Baudoux Pierre, Bles Nathalie, Lemaire Sandrine, Mingeot-Leclercq Marie-Paule, Tulkens Paul M, Van Bambeke Françoise
Unité de Pharmacologie Cellulaire et Moléculaire, Université Catholique de Louvain, Brussels, Belgium.
J Antimicrob Chemother. 2007 Feb;59(2):246-53. doi: 10.1093/jac/dkl489. Epub 2007 Jan 12.
Staphylococcus aureus survives in acid media, including phagolysosomes. Conflicting in vitro/in vivo data exist on its susceptibility to antibiotics in such environments.
Oxacillin and gentamicin activities against methicillin-susceptible S. aureus ATCC 25923 were compared extracellularly (broth; different pH) and assessed intracellularly (THP-1 macrophages), using a pharmacological approach (antibiotic concentrations: 0.01-1000 x MIC). Antibiotic cellular contents were determined by microbiological assay.

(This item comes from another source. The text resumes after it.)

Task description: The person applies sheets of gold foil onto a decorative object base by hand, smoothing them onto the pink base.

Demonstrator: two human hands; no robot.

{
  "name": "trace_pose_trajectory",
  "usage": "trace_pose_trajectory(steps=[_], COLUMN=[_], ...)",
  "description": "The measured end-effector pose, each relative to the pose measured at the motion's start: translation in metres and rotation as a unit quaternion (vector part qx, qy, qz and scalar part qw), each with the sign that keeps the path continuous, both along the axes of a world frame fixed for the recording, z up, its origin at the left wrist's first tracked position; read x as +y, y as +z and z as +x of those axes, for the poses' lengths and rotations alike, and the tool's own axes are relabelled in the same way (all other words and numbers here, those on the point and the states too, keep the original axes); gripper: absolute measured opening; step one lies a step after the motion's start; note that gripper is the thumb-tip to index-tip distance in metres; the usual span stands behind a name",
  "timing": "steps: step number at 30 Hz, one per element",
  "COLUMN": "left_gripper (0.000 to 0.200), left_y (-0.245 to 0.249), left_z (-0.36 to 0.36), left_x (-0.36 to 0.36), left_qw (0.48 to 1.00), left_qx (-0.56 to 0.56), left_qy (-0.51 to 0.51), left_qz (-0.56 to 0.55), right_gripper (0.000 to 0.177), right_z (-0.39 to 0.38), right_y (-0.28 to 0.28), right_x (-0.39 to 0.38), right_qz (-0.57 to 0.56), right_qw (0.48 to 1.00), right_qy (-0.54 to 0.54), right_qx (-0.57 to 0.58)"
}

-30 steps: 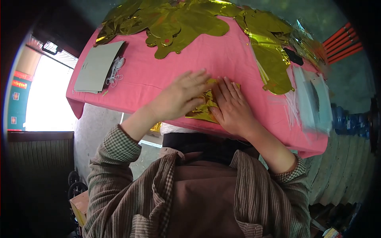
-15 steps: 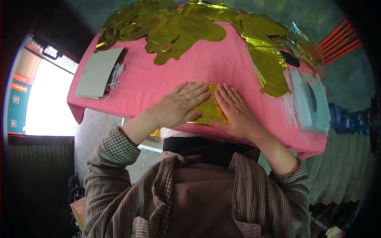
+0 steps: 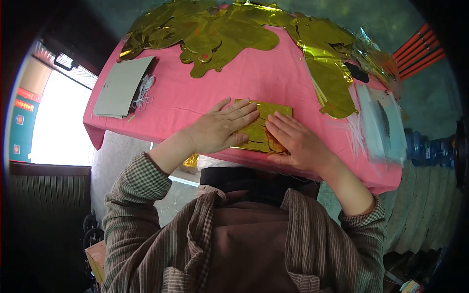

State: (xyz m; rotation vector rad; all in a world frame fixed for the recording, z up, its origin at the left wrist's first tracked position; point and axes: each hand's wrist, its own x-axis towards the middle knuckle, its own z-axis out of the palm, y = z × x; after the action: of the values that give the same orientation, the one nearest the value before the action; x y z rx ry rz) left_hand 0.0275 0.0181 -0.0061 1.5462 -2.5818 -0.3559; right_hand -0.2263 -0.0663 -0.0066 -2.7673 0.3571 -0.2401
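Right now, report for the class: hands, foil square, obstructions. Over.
Left hand open, on left of foil square. Right hand open, over its right. Square on pink cloth. Only hands cover it.

Striped brown shirt [image 3: 132, 229], checked cuffs [image 3: 146, 177], seemingly brown top [image 3: 249, 239].

Daylight glares in through the opening [image 3: 63, 117] toward nine o'clock, burnt out to plain white, while the room around it sits rather dim. Hard glints catch the gold foil [image 3: 259, 14] at twelve; the table [image 3: 171, 93] bows with wide-lens distortion, and the corners sink into blurry black.
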Motion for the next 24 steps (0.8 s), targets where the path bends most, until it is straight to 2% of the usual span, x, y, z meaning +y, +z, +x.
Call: trace_pose_trajectory(steps=[2, 15, 24], left_gripper=[0.062, 0.061, 0.064], left_y=[-0.001, -0.001, 0.004], left_z=[0.000, -0.003, 0.000], left_x=[0.000, 0.002, -0.001], left_qw=[1.000, 1.000, 0.999], left_qx=[-0.002, -0.013, -0.031], left_qy=[-0.002, 0.004, -0.017], left_qz=[-0.010, -0.016, 0.009], right_gripper=[0.073, 0.066, 0.082], right_z=[-0.003, -0.010, -0.013], right_y=[0.003, -0.001, -0.004], right_x=[0.007, 0.007, 0.030], right_qz=[-0.045, -0.039, -0.077], right_qw=[0.999, 0.999, 0.995], right_qy=[0.010, 0.024, -0.038], right_qx=[-0.005, -0.002, 0.055])
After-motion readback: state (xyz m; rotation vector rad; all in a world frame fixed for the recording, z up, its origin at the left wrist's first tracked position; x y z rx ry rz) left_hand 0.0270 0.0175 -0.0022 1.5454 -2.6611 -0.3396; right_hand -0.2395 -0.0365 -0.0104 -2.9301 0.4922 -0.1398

MICs and MBCs increased 72-fold for gentamicin, and decreased 8-fold for oxacillin between pH 7.4 and 5.0. Plots of log(10) colony-forming unit changes at 24 h versus log(10) of antibiotic concentration followed sigmoidal shapes, allowing calculation of EC(50) (relative potency) and apparent E(max) (relative efficacy) in all conditions. In broth, the EC(50) of gentamicin rose 316-fold and that of oxacillin decreased 15-fold with unchanged apparent E(max) [-5 log (limit of detection)] between pH 7.4 and 5. Intracellularly, EC(50)s were similar to those observed extracellularly at pH 7.4, but E(max) values were much lower (-1 log) for both antibiotics. Calculations based on the assumed pH in phagolysosomes (5.4) and on local accumulation of antibiotics (gentamicin, 23-fold; oxacillin, 0.05-fold) suggest that the contrasting effects of acid pH on relative potencies of gentamicin and oxacillin could be almost exactly compensated for by differences in accumulation.
The weak activity of gentamicin and oxacillin towards intraphagocytic S. aureus compared with extracellular forms is not related to an overall decrease of their relative potencies but to impaired efficacy, suggesting the need for new approaches to improve the eradication of intracellular S. aureus.
金黄色葡萄球菌能在酸性介质中存活,包括吞噬溶酶体。关于其在此类环境中对抗生素的敏感性,体外/体内数据存在冲突。
采用药理学方法(抗生素浓度:0.01 - 1000×最低抑菌浓度),比较了苯唑西林和庆大霉素对甲氧西林敏感的金黄色葡萄球菌ATCC 25923在细胞外(肉汤;不同pH值)的活性,并评估了其在细胞内(THP - 1巨噬细胞)的活性。通过微生物学测定法确定抗生素的细胞内含量。
在pH值7.4和5.0之间,庆大霉素的最低抑菌浓度(MIC)和最低杀菌浓度(MBC)增加了72倍,而苯唑西林则降低了8倍。24小时时对数(10)菌落形成单位变化与抗生素浓度对数(10)的关系图呈S形,从而可以计算出所有条件下的半数效应浓度(EC50)(相对效价)和表观最大效应(E(max))(相对疗效)。在肉汤中,pH值从7.4降至5时,庆大霉素的EC50增加了316倍,苯唑西林的EC50降低了15倍,表观E(max)不变[-5 log(检测限)]。在细胞内,EC50与在pH值7.4时细胞外观察到的相似,但两种抗生素的E(max)值都低得多(-1 log)。根据吞噬溶酶体中假定的pH值(5.4)以及抗生素的局部积累情况(庆大霉素,23倍;苯唑西林,0.05倍)进行的计算表明,酸性pH值对庆大霉素和苯唑西林相对效价的相反影响几乎可以通过积累差异得到完全补偿。
与细胞外形式相比,庆大霉素和苯唑西林对吞噬细胞内金黄色葡萄球菌的活性较弱,这与它们相对效价的总体降低无关,而是与疗效受损有关,这表明需要新的方法来改善细胞内金黄色葡萄球菌的根除。